In New South Wales (NSW), Northern Territory (NT), Australia Capital Territory (ACT) and Queensland (QLD), employees can lodge a statutory claim when injured travelling directly to and from work. However, in NSW the process is not usually that straightforward. Workers in NSW can only succeed in getting compensation if they can establish ”a real and substantial connection between the employment and the incident out which the injury arose”.

Late last year, the NSW Workers Compensation Commission awarded a Woolworths’ employee $17,000 after she sustained an eye injury from a bird attack on her way to work. The incident happened on 14 May 2017 as the worker made her way from the parking lot after arriving at Kiama Shopping Centre, where her place of employment is located. She was about to enter the premises when she attacked by a native pee-wee leaving her in need of surgery.
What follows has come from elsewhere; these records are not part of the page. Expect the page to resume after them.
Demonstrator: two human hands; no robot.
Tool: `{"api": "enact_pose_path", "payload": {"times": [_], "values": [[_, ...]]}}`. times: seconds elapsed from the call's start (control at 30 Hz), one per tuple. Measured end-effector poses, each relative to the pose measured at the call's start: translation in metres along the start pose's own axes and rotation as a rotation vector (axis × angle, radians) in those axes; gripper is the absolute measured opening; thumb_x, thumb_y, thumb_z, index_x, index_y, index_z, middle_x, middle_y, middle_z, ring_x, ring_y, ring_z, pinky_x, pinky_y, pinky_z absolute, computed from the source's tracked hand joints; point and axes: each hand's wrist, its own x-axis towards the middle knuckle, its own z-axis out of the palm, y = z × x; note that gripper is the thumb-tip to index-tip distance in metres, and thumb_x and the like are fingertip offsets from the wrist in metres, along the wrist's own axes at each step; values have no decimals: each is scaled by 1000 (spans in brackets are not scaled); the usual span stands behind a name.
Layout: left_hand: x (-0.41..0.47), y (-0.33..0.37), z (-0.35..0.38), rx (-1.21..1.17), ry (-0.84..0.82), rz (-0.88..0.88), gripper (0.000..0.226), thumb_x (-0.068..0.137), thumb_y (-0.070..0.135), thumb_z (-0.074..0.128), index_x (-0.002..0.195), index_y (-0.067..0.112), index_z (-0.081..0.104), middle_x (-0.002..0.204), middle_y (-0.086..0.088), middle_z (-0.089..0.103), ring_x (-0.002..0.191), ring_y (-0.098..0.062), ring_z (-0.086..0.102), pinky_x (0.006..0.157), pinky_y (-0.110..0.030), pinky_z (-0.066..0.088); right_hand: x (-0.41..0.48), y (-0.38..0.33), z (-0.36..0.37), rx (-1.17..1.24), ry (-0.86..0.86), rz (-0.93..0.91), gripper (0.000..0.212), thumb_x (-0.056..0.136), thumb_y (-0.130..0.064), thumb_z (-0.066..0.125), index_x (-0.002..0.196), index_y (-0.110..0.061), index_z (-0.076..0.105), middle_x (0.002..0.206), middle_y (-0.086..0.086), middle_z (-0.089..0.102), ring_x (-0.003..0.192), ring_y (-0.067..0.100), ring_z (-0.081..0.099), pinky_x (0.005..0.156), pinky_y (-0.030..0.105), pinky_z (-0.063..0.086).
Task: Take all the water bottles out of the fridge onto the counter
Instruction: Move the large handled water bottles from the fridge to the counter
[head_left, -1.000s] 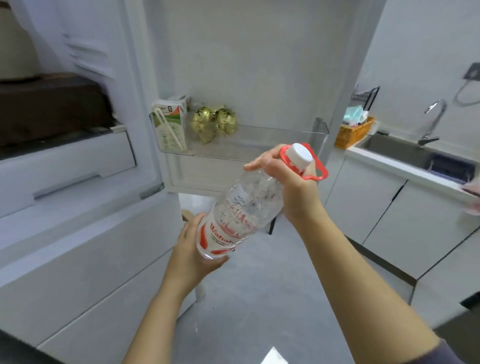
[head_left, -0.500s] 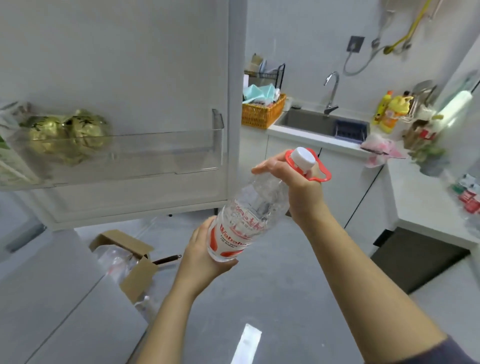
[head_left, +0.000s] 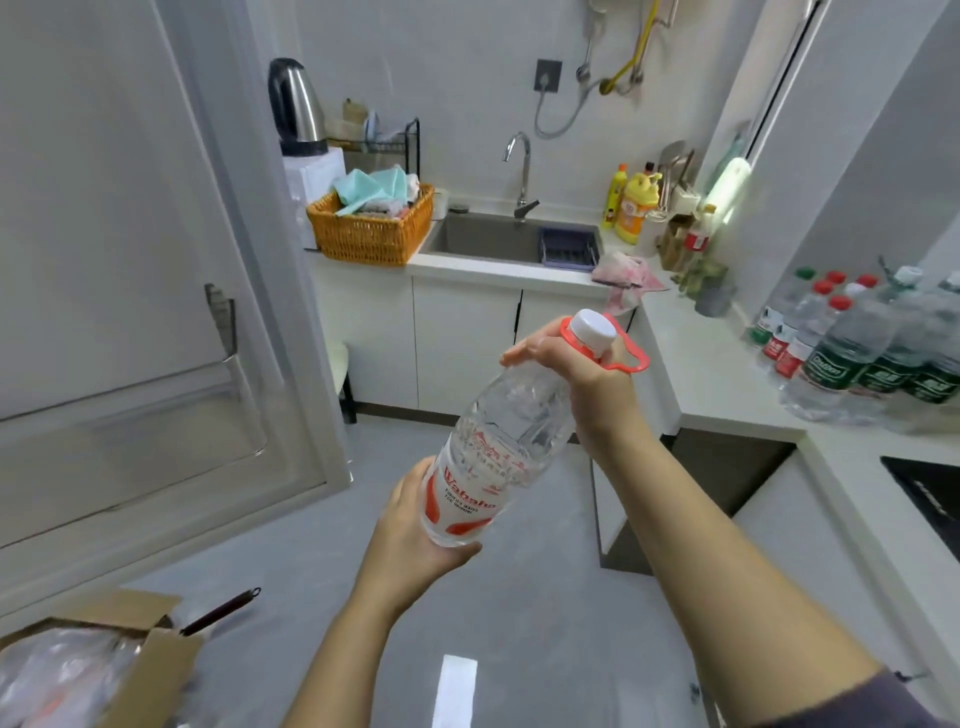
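Observation:
I hold a large clear water bottle (head_left: 501, 441) tilted in mid-air over the floor; it has a red and white label, a white cap and a red carry handle. My right hand (head_left: 597, 387) grips its neck just under the cap. Under its base, my left hand (head_left: 415, 530) cups the bottom. The open fridge door (head_left: 130, 260) stands at the left. On the white counter (head_left: 722, 379) at the right stand several water bottles (head_left: 862, 348) with red and green caps and labels.
An orange wicker basket (head_left: 371, 226) with cloths sits left of the sink (head_left: 498, 239) and tap. Yellow detergent bottles (head_left: 631, 208) and a pink cloth (head_left: 626, 273) lie by the sink. An open cardboard box (head_left: 109, 660) is on the floor at lower left. A black cooktop (head_left: 930, 493) is at the right edge.
My view has swung right, away from the fridge door shelf toward the sink and counter. The bottle stays in both hands, moving right with me; the bottles on the counter have come into sight.

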Motion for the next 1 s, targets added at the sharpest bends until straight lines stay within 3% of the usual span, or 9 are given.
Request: {"api": "enact_pose_path", "payload": {"times": [0.37, 0.6, 0.87, 1.0], "values": [[54, 30, 75, -23, -67, 56, 87, 56, 30, 89, 128, 44, 43, 116, 24, 53, 105, -6, 57, 68, -11, 51, 38, 9, -86, -34, 76, -13, 7, 73, -9, 61, 68, -11, 66, 70, 7, 73, 76, 24, 71, 76, 26, 55], [90, 67, 152, -29, -77, 67, 89, 56, 29, 90, 131, 41, 43, 117, 21, 54, 104, -7, 59, 68, -6, 50, 69, 9, -175, -62, 85, -31, 10, 73, -11, 62, 66, -14, 69, 71, 6, 73, 76, 23, 71, 77, 25, 53], [119, 109, 243, -65, -106, 95, 85, 56, 30, 90, 129, 37, 46, 116, 19, 57, 102, -6, 61, 73, -8, 52, 89, 8, -268, -100, 103, 10, 10, 73, -12, 63, 65, -15, 69, 71, 3, 73, 76, 20, 71, 77, 26, 54], [134, 124, 272, -83, -138, 114, 85, 56, 30, 91, 128, 40, 46, 117, 19, 57, 104, -9, 62, 80, -16, 55, 98, 7, -301, -108, 143, 0, 24, 74, -12, 63, 56, -27, 71, 69, 1, 73, 76, 21, 71, 76, 28, 55]]}}
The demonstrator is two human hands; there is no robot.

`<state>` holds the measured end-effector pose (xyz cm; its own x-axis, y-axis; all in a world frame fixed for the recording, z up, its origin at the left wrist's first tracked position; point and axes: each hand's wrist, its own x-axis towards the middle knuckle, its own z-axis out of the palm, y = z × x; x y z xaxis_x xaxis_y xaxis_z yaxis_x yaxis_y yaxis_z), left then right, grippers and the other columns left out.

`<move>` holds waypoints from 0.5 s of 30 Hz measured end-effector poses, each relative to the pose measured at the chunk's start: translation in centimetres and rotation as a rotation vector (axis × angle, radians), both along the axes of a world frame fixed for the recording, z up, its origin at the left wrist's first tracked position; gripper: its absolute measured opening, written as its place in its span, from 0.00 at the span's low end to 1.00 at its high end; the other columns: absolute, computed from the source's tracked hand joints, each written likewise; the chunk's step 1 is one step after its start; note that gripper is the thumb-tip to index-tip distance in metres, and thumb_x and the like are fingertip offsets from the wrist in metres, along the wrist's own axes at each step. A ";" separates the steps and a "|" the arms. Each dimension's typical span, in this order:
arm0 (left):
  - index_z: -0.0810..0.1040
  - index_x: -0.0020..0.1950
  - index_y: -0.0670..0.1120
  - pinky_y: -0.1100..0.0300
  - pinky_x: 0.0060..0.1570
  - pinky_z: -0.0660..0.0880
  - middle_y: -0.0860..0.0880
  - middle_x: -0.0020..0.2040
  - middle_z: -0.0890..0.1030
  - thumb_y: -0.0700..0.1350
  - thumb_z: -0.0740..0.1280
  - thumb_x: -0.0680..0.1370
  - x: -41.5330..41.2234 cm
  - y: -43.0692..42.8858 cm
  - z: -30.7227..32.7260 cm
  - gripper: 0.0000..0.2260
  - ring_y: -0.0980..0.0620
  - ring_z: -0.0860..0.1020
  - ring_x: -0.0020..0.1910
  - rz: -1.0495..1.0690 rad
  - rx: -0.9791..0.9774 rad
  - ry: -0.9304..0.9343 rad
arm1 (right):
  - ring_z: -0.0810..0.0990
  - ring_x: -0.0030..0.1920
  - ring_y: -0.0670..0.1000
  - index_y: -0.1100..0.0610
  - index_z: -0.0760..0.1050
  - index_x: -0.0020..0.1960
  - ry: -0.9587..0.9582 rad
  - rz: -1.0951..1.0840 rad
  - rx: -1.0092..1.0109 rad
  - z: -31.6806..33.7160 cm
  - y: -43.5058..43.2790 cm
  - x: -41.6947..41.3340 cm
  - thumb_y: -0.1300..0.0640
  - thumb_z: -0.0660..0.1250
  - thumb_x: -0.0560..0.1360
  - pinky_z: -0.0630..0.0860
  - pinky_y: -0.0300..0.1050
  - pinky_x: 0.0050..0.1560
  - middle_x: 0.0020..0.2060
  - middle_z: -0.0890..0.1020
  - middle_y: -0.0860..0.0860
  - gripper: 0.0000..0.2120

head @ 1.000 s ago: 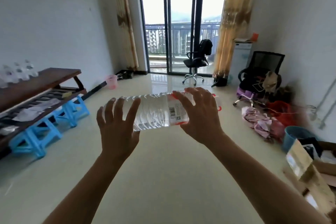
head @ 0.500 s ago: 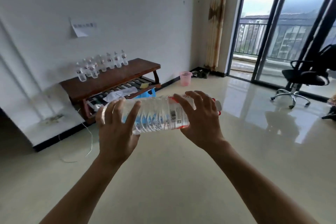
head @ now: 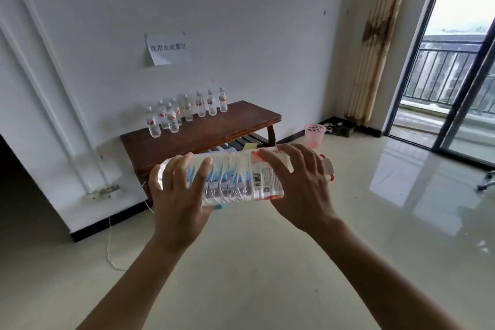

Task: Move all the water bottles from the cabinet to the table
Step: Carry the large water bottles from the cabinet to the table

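L hand (head: 177, 197), R hand (head: 302, 187) grip big bottle (head: 233, 178) sideways, table (head: 214, 132) behind

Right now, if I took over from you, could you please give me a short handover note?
Left hand grips the base end of a large water bottle; right hand grips its label end, near the cap. The bottle is level, in the air.
Done: several small water bottles stand on the wooden table.
Left: set this one there. The cabinet is out of view, so what remains in it is unknown.
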<state>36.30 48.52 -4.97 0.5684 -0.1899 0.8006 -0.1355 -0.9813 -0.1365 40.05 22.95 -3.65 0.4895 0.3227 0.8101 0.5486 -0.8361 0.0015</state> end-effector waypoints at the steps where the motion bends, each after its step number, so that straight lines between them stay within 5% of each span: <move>1: 0.68 0.73 0.47 0.35 0.67 0.64 0.36 0.68 0.73 0.56 0.84 0.60 2.3 0.5 -0.1 0.47 0.36 0.70 0.68 -0.010 0.002 -0.009 | 0.70 0.68 0.61 0.48 0.67 0.74 -0.010 -0.011 -0.001 -0.1 0.4 2.1 0.49 0.83 0.63 0.62 0.58 0.71 0.67 0.75 0.58 0.44; 10: 0.66 0.73 0.46 0.33 0.70 0.60 0.39 0.71 0.72 0.48 0.84 0.59 23.6 2.3 -1.2 0.47 0.38 0.69 0.71 -0.046 0.054 -0.022 | 0.69 0.69 0.63 0.47 0.65 0.75 -0.045 -0.035 0.037 -1.8 2.3 23.1 0.49 0.82 0.64 0.64 0.65 0.72 0.67 0.75 0.59 0.44; 15: 0.68 0.71 0.46 0.33 0.69 0.61 0.41 0.66 0.75 0.51 0.83 0.61 34.3 3.5 -0.4 0.43 0.39 0.73 0.67 -0.027 0.077 -0.037 | 0.70 0.69 0.63 0.48 0.70 0.75 0.015 -0.024 0.061 -1.6 3.4 33.9 0.48 0.73 0.69 0.64 0.63 0.72 0.67 0.75 0.59 0.35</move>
<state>70.56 52.05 -5.41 0.5327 -0.2663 0.8033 -0.1551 -0.9638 -0.2167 73.99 26.33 -5.28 0.5088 0.2607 0.8205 0.5281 -0.8471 -0.0584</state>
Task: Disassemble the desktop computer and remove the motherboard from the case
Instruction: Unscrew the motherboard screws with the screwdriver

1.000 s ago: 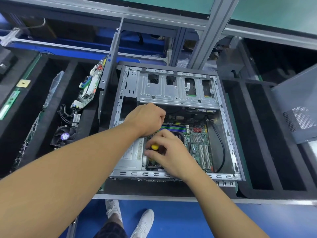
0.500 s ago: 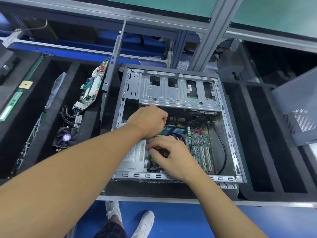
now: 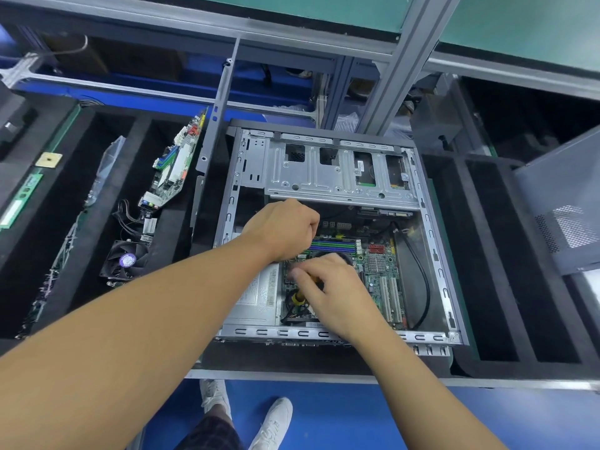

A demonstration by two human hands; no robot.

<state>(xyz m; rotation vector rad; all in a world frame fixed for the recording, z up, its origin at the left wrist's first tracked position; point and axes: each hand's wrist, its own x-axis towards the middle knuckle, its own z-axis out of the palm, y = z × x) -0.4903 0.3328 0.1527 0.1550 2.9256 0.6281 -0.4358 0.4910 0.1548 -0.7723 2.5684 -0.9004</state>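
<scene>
Down inside the open case, which lies on its side on the black foam-lined surface, the motherboard sits flat in the lower right part. It's a green board with blue and green RAM slots along the top edge, a small silver heatsink and white expansion slots further down.

Both hands are in there, over the left part of the board. The right hand has its fingers pinched around a screwdriver with a yellow and black handle. I can't see the tip or what it's on, since the hand covers that. The left hand is balled up, knuckles up, just above the right one by the RAM slots. Honestly can't tell if it's holding anything, because the fingers are tucked under. The two hands are just beside each other, and I can't say whether they touch.

A silver power supply with a label sits in the bottom left of the case, right beside the board. The drive cage spans the top, and a black cable loops down the right side.

Off to the left in the foam slots are a spare board leaning on its edge, a cooler fan below it, and a RAM stick and a CPU farther out. A grey side panel leans at the right. White sneakers are on the blue floor below.
</scene>
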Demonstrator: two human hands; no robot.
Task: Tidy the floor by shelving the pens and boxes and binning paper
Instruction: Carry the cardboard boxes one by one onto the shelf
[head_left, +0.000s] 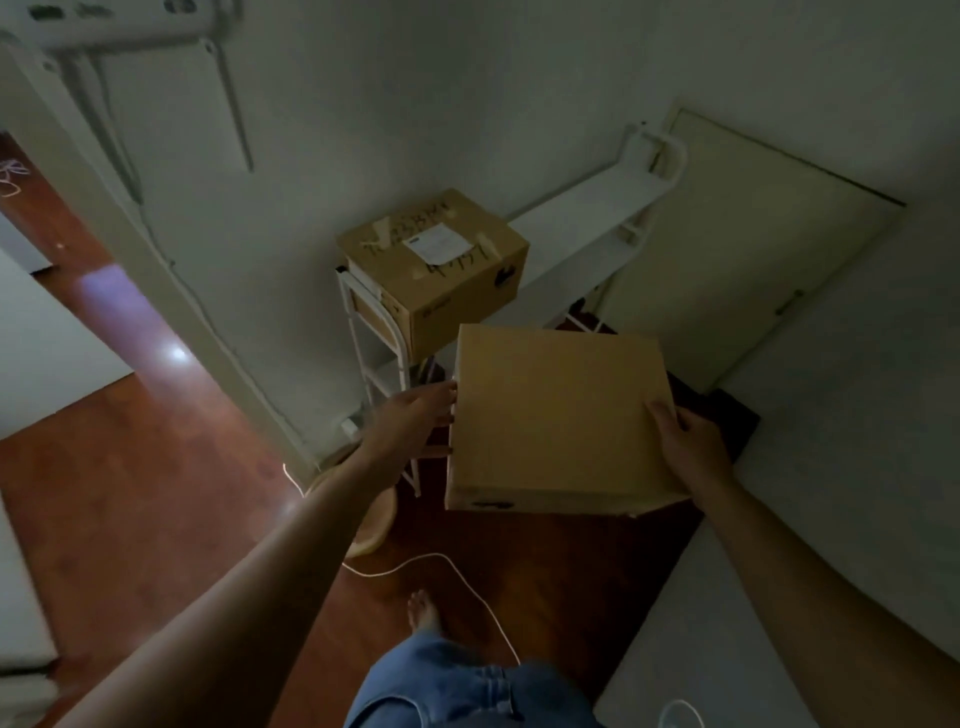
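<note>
Plain box (558, 415) aloft before shelf (587, 218), right hand (685, 447) gripping right edge, left hand (415, 421) seemingly flat against left side. Labelled box (436, 249) already shelved, left end. Pens, paper not in view.

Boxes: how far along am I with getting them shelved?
One labelled box already sits at the left end of the white shelf. The plain box is in hand before the shelf: left hand pressing its side, right hand gripping its right edge. It still needs setting down. No pens or paper show here, so those can't be judged.
</note>
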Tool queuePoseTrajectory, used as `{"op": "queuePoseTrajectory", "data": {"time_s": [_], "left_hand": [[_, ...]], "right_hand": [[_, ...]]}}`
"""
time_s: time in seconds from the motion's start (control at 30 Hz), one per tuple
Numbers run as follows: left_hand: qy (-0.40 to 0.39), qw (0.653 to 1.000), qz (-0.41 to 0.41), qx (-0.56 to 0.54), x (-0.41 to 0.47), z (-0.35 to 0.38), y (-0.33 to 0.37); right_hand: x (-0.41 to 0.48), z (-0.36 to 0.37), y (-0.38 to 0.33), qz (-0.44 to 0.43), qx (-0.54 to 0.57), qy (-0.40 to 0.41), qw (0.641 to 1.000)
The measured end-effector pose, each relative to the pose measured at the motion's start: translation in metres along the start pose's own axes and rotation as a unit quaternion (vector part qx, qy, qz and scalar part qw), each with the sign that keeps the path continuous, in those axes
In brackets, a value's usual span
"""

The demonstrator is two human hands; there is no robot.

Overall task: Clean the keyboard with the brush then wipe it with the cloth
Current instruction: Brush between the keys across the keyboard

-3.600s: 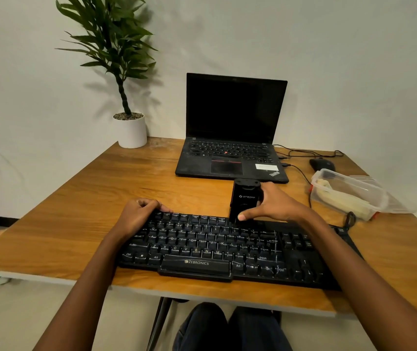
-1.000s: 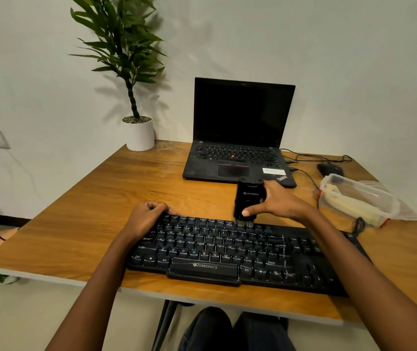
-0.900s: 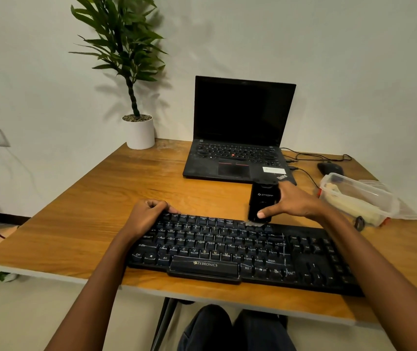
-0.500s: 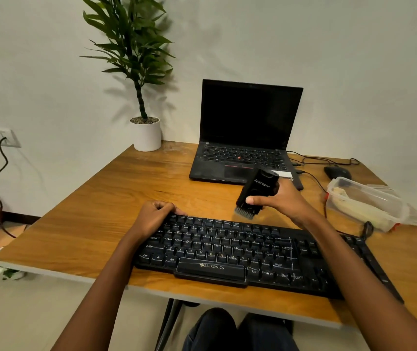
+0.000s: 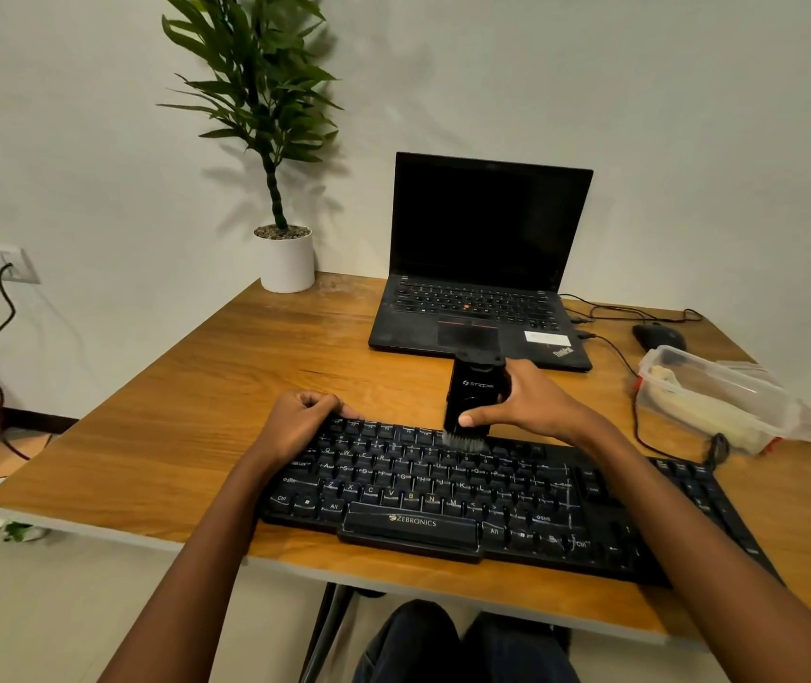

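A black Zebronics keyboard (image 5: 467, 490) lies along the near edge of the wooden desk (image 5: 226, 386). My right hand (image 5: 529, 409) grips a black block-shaped brush (image 5: 475, 396), held upright with its grey bristles touching the top key rows near the middle. My left hand (image 5: 297, 421) curls over the keyboard's far left corner and holds it. No cloth is plainly visible; something pale lies inside the plastic box.
An open black laptop (image 5: 482, 268) stands behind the keyboard. A clear plastic box (image 5: 709, 396) sits at the right with a black mouse (image 5: 657, 335) and cables behind it. A potted plant (image 5: 285, 258) stands at the back left.
The brush was lifted and tilted above the keyboard half a second ago; now it stands upright with bristles back down on the top rows. My left hand has stayed on the keyboard's corner.
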State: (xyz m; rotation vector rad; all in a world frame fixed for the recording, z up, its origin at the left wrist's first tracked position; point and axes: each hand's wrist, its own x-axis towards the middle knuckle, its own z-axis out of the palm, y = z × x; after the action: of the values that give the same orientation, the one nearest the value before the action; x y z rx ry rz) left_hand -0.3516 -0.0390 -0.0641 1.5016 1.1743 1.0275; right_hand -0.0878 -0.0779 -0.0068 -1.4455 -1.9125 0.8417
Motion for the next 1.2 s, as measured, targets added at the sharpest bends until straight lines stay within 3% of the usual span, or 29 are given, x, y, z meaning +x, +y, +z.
{"op": "queuePoseTrajectory", "data": {"time_s": [0.13, 0.4, 1.2], "left_hand": [[-0.004, 1.000, 0.000, 0.005, 0.000, 0.000, 0.000], [-0.005, 1.000, -0.006, 0.007, -0.003, 0.002, 0.004], [-0.003, 1.000, -0.004, 0.017, 0.001, 0.000, -0.001]], "right_hand": [[0.002, 0.001, 0.003, -0.002, 0.009, 0.061, 0.998], [0.005, -0.012, -0.003, 0.020, -0.019, -0.043, 0.999], [-0.001, -0.010, 0.002, 0.007, -0.020, -0.032, 0.999]]}}
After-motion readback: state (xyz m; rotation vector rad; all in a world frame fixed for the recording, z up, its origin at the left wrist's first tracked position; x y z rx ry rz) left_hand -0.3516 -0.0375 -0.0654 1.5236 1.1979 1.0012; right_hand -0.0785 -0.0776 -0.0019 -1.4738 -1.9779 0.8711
Woolworths rejected the claim and unsuccessfully argued, before the commission, that the eye injuries the employee sustained in the car park incident are non-compensable journey injuries. The company claimed that when the employee was injured, she hadn’t crossed the boundary into their premises because her workplace was within the structure of the shopping centre.

Woolworths further argued that the bird attack was a random event and there was no “real and substantial connection” the journey incident and her employment. However, Workers Compensation Commission Arbitrator John Harris was quick to dismiss the company’s claims, stating that the passage from the parking area to the Woolworths store was necessarily incidental to the employment contract.  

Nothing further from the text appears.